Als die ersten Unternehmen auf Facebook und Co. aktiv wurden, versuchten sie oft, durch privat anmutende Bilder eine Beziehung zu den Usern aufzubauen. Verwackelte Bilder, geringe Kontraste, schlechte Qualität – das wirkt heute nicht mehr authentisch, sondern einfach unprofessionell. Das Unternehmen muss über alle Kanäle hinweg ein einheitliches Bild abgeben. Dazu trägt die Bildsprache entscheidend bei.

 

wie soll Unternehmensfotografie sein?

 

 

 

  • Ästhetik. Grundvoraussetzung ist heutzutage, dass eine ansprechende, ästhetische Bildsprache vorherrscht. Der Großteil der User ist von den Filtermöglichkeiten auf Instagram verwöhnt. 0-8-15-Bilder haben es hier schwer.
  • Überraschung.

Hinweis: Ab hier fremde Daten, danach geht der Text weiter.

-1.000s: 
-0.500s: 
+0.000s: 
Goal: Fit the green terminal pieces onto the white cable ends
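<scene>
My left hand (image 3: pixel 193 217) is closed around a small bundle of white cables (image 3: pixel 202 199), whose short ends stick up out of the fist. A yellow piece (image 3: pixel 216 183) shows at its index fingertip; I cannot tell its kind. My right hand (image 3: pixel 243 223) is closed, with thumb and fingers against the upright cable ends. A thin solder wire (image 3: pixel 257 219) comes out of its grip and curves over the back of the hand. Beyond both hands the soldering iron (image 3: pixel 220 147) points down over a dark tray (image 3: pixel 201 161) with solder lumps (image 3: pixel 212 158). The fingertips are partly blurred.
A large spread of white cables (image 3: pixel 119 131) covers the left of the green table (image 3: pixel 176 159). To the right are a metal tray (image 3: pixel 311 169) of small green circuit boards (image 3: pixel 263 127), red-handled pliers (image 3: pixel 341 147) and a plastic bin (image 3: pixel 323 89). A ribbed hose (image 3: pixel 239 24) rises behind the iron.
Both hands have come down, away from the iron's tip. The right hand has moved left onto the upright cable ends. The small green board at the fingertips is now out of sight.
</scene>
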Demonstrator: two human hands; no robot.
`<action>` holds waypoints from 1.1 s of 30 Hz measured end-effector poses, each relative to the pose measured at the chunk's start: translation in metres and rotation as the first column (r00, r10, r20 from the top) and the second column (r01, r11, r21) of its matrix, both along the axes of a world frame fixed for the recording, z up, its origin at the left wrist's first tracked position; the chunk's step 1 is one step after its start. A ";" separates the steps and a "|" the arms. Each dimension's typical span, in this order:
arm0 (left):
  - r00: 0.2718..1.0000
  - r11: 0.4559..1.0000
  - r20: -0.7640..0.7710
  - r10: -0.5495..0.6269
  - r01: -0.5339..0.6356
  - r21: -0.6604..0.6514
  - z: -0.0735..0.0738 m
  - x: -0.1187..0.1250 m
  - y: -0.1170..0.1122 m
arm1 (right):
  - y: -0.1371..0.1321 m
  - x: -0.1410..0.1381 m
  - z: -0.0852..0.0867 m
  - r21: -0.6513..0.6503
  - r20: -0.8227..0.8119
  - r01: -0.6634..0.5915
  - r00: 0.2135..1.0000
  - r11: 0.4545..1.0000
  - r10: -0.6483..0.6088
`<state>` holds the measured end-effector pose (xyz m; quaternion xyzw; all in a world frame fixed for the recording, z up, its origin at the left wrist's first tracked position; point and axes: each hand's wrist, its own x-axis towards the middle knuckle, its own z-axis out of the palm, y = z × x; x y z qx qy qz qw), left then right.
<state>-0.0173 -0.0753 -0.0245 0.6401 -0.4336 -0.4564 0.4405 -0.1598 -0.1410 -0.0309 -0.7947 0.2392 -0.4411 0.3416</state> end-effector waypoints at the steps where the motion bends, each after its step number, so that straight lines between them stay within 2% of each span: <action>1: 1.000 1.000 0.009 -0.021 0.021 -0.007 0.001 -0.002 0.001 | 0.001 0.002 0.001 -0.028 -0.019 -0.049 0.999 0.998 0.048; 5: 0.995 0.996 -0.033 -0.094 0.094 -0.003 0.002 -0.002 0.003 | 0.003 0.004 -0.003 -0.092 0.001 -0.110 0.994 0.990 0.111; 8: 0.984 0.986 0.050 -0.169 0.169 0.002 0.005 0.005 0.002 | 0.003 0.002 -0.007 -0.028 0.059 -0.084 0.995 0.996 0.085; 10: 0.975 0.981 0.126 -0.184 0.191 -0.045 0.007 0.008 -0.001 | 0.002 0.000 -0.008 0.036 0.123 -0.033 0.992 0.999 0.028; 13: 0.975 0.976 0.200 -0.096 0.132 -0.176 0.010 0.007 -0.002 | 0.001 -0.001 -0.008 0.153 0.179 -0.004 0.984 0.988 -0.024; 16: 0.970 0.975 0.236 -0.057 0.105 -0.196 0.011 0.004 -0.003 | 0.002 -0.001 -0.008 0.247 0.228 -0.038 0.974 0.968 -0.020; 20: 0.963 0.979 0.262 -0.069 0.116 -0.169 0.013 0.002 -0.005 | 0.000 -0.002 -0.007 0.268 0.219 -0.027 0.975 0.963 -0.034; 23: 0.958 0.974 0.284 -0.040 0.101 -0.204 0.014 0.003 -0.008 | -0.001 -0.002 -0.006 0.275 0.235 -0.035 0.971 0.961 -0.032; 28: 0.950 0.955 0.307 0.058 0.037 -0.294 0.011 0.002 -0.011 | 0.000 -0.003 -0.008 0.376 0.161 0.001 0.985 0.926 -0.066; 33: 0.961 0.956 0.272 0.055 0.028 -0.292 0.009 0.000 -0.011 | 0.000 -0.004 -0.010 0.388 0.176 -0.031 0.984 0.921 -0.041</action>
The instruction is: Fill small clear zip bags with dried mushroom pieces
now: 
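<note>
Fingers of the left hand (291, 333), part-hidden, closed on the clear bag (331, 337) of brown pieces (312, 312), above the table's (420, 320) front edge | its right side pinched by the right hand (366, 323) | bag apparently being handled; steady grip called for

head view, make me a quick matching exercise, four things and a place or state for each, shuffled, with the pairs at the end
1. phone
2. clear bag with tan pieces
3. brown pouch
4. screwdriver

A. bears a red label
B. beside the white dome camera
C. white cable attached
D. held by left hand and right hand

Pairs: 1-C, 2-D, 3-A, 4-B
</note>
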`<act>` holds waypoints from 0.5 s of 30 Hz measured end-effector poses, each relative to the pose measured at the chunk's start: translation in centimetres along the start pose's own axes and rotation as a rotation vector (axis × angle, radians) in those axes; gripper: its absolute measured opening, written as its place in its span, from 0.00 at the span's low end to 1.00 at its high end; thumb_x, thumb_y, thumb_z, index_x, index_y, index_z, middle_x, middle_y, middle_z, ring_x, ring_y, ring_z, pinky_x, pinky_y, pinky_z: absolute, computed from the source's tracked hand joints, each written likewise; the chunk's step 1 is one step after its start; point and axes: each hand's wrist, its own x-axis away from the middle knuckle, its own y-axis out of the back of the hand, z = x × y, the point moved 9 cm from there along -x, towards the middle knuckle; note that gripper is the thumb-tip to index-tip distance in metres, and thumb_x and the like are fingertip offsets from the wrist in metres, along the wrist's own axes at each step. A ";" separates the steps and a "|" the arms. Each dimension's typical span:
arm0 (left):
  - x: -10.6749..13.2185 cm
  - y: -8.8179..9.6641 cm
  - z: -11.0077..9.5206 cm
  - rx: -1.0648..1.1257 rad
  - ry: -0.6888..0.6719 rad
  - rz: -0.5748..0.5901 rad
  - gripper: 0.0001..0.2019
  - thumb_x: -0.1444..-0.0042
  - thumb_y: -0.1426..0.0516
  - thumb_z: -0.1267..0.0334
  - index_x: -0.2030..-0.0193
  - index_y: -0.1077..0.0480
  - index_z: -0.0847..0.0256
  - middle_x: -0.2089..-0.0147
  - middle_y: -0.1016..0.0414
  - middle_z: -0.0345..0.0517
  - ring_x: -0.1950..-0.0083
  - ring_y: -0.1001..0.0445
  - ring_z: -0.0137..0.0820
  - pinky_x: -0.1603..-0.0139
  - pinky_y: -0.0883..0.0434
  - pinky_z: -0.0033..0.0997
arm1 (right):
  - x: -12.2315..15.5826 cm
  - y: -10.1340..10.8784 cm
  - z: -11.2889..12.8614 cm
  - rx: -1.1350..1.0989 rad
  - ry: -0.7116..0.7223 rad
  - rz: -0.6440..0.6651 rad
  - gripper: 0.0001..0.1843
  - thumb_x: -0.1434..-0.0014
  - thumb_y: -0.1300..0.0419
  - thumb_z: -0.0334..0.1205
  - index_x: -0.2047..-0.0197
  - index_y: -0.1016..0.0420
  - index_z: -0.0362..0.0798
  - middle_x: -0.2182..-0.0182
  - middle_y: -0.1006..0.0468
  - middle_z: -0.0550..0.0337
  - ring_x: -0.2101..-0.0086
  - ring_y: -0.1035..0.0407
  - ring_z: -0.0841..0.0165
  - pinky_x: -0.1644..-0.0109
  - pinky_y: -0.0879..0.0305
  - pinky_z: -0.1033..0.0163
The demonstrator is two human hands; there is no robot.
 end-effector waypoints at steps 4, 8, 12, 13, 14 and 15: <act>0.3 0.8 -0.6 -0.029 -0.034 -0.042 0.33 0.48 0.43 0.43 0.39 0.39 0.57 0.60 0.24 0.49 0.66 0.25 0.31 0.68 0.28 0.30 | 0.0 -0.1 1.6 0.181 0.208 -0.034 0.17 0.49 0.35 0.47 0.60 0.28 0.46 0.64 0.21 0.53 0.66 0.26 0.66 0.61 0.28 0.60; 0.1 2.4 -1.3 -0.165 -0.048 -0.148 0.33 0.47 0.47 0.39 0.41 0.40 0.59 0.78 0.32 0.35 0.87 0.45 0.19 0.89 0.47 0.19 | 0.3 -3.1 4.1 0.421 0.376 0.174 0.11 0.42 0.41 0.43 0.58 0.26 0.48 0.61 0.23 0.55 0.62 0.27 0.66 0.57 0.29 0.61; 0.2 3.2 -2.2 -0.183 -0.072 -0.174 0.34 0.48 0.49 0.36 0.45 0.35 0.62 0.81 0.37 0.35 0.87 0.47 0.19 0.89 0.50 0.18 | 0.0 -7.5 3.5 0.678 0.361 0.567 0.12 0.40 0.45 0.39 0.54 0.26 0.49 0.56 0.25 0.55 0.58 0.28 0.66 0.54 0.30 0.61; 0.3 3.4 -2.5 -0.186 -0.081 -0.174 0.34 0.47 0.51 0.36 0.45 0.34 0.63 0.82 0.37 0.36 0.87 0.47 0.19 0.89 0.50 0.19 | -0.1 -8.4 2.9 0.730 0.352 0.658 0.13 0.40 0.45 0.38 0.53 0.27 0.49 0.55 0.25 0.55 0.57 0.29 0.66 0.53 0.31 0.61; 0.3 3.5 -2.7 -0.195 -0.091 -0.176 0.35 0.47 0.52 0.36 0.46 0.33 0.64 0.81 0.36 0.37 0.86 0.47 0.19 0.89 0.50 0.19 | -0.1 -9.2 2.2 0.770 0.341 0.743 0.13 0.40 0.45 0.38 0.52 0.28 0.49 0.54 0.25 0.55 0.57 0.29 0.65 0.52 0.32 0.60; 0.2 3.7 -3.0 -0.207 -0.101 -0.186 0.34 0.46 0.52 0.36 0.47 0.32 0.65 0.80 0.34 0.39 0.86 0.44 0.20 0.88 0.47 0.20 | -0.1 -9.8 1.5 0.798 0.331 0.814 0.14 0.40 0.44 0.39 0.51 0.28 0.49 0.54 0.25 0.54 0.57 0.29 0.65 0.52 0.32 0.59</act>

Besonders häufig werden Fotos geteilt, die ein originelles Überraschungsmoment bereithalten. Je konträrer dies zum eigentlichen Geschäftsinhalt der Firma steht, desto mehr sticht das Bild heraus. Hier um die Ecke zu denken bietet eine gute Chance gerade für B2B-Unternehmen.
  • Storytelling. Sprechen Sie die User mit Ihren Fotos an, erzählen Sie Geschichten und wecken Sie Emotionen. Das Teilen von Inhalten erfolgt meist aus einem Impuls heraus. Lösen Sie ihn aus indem Sie den Bauch ansprechen.
  • Roter Faden. Besonders zu beachten ist, dass die Fotoauswahl auf Website und Social Media Profil eine ähnliche Stimmung erzeugen, da sich User häufig vorher oder nachher auf der Website informieren.
  • Stimmung. Zwei sich schüttelnde Hände als Symbol für Partnerschaft? Gähn. Beitragsbilder müssen nicht immer 1:1 zum aufgegriffenen Thema passen. Es geht vor allem darum, positive Emotionen zu erzeugen. Dafür können Sie auch inhaltlich neutrale Stimmungsbilder verwenden.